In point of error twenty-three, appellant maintains that she was deprived of a fair and impartial separate sentencing proceeding as a direct result of the State’s manifestly improper comment on appellant’s indication that she wished to exercise her right to remain silent as to psychiatric examination on the issue of future dangerousness. The alleged improper comment occurred in the context of appellant’s cross-examination of Dr. Covert and the State’s redirect examination. Appellant’s counsel asked Dr. Covert: “Dr. Covert, you never met Frances Newton before, did you?” The State, outside the presence of the jury, argued that, by asking that question, appellant had invited the State to elicit from Dr. Covert the fact that the State had offered appellant the opportunity to visit with Dr. Covert but she had refused. The prosecutor explained that he wished to dispel the impression that their expert had not made an attempt to talk to appellant, without improperly commenting on appellant’s right to remain silent by not talking to the psychiatrist. The court ruled that the State’s argument had not been invited by appellant. On redirect, the State asked Dr. Covert: “Did you request the opportunity to meet with defendant?” He answered, “Yes.” Appellant did not object and Dr. Covert was dismissed.

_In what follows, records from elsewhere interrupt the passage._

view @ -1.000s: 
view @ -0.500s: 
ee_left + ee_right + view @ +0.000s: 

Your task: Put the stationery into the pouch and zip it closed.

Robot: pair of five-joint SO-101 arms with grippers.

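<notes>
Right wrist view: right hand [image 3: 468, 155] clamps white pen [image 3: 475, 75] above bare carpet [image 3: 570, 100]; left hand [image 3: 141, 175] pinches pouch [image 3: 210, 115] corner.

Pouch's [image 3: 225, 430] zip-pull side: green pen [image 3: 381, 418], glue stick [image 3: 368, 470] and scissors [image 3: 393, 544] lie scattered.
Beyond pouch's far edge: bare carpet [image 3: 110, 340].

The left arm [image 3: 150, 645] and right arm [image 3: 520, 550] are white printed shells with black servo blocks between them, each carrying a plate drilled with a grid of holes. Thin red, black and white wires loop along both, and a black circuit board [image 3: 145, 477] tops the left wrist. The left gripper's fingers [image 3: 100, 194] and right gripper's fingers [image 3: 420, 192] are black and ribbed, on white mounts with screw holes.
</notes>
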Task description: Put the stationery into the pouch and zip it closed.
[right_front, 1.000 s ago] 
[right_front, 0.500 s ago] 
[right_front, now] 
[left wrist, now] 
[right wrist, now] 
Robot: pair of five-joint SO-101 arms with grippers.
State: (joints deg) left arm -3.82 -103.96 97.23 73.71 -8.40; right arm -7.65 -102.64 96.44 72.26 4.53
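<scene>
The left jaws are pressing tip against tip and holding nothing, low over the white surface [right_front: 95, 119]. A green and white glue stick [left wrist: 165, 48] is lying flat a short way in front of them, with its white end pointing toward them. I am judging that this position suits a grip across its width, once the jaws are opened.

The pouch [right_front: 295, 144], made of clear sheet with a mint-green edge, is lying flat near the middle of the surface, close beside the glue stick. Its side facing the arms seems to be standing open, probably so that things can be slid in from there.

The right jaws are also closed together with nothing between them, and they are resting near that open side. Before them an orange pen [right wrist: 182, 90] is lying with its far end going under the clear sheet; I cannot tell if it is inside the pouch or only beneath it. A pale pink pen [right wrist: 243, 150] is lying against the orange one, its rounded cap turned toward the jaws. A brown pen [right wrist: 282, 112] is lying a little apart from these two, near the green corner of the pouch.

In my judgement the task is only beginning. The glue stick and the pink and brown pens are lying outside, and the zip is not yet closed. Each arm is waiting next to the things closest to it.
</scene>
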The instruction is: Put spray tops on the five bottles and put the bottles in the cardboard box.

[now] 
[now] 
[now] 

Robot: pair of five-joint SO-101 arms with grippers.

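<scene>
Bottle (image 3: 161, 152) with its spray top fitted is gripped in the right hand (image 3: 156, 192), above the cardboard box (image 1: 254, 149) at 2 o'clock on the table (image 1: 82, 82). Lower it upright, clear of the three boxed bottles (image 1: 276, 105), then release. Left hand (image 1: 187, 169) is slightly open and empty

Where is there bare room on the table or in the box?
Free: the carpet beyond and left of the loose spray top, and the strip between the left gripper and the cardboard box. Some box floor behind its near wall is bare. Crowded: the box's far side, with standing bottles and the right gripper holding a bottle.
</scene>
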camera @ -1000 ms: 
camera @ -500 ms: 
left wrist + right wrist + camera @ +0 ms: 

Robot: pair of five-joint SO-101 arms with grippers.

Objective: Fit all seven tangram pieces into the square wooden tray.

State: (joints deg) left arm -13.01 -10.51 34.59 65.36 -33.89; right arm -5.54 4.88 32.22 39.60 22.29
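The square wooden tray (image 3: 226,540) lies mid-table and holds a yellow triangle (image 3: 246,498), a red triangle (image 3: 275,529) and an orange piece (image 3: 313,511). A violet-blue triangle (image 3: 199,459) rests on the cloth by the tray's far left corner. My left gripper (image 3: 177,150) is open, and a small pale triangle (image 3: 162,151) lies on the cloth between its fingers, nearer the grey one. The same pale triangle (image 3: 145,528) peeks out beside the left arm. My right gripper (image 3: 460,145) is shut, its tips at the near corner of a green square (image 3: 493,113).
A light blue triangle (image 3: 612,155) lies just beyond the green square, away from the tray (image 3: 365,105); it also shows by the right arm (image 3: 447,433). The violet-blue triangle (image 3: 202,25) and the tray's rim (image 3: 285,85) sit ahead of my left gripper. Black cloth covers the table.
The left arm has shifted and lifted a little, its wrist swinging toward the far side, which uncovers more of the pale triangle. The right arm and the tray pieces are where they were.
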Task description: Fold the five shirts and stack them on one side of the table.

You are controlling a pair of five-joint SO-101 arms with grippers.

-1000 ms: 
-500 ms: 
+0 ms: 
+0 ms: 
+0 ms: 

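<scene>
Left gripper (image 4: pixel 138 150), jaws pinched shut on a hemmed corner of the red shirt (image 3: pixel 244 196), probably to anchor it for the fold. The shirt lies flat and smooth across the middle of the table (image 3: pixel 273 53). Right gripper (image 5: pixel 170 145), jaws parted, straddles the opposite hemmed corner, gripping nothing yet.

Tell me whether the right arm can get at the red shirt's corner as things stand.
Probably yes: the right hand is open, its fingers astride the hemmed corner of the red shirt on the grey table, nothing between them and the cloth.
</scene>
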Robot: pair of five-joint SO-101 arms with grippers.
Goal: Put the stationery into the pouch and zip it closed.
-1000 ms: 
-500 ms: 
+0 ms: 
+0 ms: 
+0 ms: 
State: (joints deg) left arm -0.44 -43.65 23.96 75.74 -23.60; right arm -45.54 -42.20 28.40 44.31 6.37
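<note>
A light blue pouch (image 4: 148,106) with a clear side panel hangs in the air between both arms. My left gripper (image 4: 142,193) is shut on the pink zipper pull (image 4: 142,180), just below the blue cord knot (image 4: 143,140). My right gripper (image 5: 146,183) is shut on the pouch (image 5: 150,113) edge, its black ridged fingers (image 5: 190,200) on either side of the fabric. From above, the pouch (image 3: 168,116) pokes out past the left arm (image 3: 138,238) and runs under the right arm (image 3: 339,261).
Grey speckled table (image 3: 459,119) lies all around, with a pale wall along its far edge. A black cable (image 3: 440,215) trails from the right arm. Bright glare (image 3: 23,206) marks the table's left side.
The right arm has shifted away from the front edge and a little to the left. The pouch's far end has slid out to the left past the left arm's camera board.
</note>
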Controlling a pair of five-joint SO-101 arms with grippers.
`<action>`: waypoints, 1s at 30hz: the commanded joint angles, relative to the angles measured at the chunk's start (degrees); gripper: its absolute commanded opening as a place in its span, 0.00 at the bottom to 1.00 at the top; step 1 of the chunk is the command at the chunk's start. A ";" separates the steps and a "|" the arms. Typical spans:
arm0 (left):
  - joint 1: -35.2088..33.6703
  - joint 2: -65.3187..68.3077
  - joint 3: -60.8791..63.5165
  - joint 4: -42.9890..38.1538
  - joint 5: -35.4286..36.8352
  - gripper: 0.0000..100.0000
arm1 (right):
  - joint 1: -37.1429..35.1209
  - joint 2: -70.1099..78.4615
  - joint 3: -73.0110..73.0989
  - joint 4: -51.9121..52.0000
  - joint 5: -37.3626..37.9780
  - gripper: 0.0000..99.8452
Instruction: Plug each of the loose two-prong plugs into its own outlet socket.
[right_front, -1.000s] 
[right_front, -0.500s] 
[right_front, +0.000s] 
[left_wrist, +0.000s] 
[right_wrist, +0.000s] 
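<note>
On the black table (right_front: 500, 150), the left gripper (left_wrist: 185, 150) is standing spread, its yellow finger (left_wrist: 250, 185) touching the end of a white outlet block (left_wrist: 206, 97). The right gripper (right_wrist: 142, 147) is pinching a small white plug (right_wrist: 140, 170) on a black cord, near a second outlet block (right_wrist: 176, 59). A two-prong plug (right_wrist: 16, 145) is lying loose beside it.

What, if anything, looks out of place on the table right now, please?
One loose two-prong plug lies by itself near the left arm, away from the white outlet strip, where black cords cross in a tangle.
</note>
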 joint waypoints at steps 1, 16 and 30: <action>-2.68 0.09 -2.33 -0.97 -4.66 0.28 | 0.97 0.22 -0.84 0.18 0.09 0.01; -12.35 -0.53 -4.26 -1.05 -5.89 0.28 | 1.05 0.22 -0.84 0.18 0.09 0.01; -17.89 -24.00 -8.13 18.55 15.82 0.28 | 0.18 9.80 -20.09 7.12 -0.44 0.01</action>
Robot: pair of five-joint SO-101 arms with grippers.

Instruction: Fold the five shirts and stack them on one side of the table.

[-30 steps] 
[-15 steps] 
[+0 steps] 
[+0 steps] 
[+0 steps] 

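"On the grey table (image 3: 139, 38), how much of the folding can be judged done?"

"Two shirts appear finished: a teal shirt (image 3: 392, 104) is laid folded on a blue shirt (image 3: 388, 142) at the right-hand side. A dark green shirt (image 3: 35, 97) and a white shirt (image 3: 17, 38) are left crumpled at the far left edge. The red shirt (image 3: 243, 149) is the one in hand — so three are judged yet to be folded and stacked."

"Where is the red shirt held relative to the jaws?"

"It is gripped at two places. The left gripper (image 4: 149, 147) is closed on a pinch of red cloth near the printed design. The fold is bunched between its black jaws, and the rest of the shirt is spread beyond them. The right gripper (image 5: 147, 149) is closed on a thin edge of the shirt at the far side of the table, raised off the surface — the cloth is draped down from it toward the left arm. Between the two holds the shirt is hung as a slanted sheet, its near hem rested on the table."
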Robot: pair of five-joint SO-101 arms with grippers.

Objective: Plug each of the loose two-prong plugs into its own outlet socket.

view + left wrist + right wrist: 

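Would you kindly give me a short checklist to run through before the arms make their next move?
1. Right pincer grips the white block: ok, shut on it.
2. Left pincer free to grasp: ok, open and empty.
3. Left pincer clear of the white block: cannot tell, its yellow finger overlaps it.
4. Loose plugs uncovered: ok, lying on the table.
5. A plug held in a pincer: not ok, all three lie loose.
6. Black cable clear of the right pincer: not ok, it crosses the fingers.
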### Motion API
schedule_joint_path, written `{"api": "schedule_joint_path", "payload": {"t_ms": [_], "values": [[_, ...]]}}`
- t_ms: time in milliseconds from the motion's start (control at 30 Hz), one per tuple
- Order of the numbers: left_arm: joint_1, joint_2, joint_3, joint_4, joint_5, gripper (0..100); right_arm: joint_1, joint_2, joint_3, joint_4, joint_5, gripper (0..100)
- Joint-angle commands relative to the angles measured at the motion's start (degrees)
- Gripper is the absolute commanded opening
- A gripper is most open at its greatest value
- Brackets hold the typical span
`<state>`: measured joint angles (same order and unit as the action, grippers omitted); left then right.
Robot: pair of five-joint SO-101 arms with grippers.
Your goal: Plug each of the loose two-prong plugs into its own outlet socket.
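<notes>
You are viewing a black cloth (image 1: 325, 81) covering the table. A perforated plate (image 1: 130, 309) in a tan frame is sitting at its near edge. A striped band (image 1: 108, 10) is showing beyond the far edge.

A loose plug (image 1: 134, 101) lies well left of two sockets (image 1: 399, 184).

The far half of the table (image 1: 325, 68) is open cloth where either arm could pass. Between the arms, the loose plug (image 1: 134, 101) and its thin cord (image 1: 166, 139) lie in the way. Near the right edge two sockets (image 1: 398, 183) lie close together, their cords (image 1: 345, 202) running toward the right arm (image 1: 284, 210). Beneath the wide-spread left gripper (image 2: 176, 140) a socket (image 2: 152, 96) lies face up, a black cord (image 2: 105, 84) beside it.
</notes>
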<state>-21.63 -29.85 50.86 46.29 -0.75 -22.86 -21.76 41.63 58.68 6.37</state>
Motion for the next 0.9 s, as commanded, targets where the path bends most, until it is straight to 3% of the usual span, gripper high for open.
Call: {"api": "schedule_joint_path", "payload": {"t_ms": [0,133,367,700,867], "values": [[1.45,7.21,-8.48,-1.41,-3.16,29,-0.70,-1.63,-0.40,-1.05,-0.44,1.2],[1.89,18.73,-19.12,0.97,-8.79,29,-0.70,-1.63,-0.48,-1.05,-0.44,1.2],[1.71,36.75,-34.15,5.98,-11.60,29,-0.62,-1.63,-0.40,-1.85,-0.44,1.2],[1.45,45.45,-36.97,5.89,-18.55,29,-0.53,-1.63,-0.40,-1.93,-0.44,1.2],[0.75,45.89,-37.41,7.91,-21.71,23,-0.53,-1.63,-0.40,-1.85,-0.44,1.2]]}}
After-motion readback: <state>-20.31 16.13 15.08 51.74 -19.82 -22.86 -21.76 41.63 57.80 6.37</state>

*16 The State contends that because there was no objection, she has preserved nothing for review. We agree. Without a timely, specific objection to bring to the attention of the trial court the relief appellant wanted, nothing is preserved. See Ransom v. State, 789 S.W.2d 572, 585 (Tex.Cr.App.1989). Appellant’s twenty-third point of error is overruled.
In point of error twenty-six appellant contends that she was deprived of a fair and impartial trial. In her brief appellant incorporates by reference her points of error sixteen, seventeen, and twenty-one through twenty-five. As we have already found these points to be without merit, nothing further is presented for review. In addition appellant refers us to the record and alleges that several instances of improper conduct by a witness, a juror, the trial court, and the State’s prosecuting attorney had the cumulative effect of depriving her of a fair trial. However, appellant advises us that these instances of improper conduct are not the subject of points of error. As none of them have been adequately briefed we find nothing before us to review. See generally Tex.R.App.P.Rule 74. Point of error twenty-six is without merit and is overruled.
In points of error twenty-seven and twenty-eight appellant maintains that the trial court committed error when it denied her original and amended motions for a new trial. Appellant’s motion, made pursuant to Tex.R.App.P.Rules 30 and 31, generally tracks the list of grounds in Rule 30(b), and, in addition, alleges constitutional and statutory violations. There are no affidavits which direct the court to any evidentiary basis for granting the motion. The motion was overruled by operation of law. See Tex.R.App.P.Rule 31(e)(1) and (3).
This being the case there was no evidence to support appellant’s claims. Motions for new trial are not self proving. [Citation omitted.] They must be supported by affidavits and the affidavits must be offered into evidence. [Citation omitted.] Since appellant failed to properly present [her] motion, we find no error in the trial court’s failure to grant it.
Lamb v. State, 680 S.W.2d 11, 13 (Tex.Cr.App.1984). Appellant’s amended motion for a new trial complains of several trial court rulings, accuses the trial judge of judicial misconduct, and alleges that exculpatory and impeachment evidence was withheld. Again, no supporting affidavits which direct the court to an evidentiary basis for granting the motion accompany the motion. This motion was also overruled by operation of law. We see no error, based on the authority cited supra. Appellant’s twenty-seventh and twenty-eighth points of error are overruled.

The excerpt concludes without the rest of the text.